DESCRIPTION OF THE TASK:
Across the whole listing, return each line exactly, with no images included.
- - - - -
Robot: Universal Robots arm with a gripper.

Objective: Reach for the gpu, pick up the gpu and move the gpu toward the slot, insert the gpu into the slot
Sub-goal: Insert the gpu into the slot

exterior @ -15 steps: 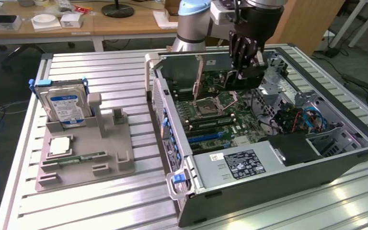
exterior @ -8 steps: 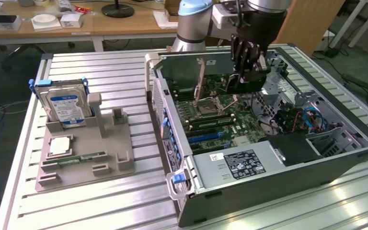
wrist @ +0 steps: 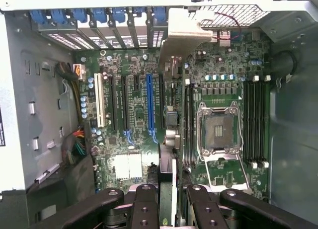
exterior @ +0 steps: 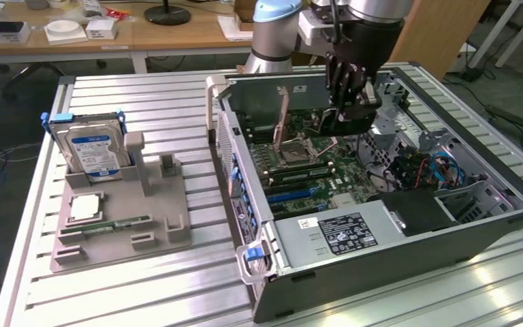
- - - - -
REPLY:
Robot: Universal Robots arm with a gripper.

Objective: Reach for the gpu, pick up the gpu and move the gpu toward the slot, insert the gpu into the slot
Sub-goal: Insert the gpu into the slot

exterior @ -15 steps: 
exterior @ -8 steps: 
wrist @ +0 steps: 
exterior @ +0 steps: 

That finishes the output.